* _Work instructions_
Show every line of the data that contains the string "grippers".

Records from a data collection
================================
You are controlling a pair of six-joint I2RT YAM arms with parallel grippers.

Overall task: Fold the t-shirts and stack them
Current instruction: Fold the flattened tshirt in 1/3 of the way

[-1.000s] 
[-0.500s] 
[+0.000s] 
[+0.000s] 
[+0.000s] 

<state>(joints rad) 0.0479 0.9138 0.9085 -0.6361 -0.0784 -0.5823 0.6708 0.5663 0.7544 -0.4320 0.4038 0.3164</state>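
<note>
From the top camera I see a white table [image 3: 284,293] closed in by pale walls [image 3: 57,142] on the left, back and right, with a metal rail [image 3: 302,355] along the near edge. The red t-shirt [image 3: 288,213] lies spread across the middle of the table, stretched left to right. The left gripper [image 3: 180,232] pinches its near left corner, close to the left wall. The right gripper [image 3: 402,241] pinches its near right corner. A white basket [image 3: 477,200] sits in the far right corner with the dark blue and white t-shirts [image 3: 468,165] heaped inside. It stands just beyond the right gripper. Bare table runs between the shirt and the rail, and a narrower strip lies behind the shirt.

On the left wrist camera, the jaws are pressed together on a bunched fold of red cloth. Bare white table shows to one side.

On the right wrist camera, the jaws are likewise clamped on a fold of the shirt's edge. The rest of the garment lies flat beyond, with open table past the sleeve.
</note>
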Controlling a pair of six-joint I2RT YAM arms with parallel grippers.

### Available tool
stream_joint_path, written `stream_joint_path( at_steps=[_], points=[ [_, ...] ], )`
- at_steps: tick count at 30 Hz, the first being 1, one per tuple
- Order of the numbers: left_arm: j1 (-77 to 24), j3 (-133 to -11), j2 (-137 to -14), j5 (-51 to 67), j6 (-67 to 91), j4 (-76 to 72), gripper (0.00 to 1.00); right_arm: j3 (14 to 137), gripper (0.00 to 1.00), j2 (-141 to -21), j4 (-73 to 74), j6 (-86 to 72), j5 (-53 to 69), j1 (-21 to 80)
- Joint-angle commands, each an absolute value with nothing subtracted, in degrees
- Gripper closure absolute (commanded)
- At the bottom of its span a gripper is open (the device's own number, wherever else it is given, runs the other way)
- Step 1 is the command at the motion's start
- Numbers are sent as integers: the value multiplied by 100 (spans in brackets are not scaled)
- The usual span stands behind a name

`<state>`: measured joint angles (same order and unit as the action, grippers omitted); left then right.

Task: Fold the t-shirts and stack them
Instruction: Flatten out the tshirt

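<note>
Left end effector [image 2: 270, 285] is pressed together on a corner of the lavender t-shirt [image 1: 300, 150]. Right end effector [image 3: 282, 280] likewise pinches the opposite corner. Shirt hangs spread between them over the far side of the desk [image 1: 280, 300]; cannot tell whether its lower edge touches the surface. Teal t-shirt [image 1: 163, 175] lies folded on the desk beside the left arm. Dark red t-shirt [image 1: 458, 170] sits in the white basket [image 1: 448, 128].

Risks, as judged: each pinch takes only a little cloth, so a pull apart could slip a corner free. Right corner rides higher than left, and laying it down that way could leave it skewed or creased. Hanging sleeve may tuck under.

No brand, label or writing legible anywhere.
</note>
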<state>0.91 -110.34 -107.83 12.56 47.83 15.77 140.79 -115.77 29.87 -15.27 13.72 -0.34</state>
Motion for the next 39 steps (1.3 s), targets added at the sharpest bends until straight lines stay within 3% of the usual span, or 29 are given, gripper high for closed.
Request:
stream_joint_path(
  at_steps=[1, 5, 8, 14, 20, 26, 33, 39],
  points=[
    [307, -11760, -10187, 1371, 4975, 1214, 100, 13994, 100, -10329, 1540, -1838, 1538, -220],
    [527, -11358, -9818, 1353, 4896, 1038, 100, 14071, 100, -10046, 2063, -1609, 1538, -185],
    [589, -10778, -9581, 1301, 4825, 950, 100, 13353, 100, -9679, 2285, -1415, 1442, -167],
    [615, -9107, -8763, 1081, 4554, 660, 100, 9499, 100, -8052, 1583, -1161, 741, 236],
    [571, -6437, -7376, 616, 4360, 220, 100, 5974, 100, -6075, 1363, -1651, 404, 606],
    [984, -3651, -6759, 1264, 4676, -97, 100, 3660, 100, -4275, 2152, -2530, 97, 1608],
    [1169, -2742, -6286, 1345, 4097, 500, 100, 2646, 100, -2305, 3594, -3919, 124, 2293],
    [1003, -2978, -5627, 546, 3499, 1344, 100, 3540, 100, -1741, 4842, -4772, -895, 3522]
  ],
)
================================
* _Result below_
You are controlling a pair of six-joint I2RT YAM arms with parallel grippers.
Controlling a pair of six-joint I2RT YAM arms with parallel grippers.
`<state>`: measured joint angles (same order and unit as the action, grippers omitted); left then right.

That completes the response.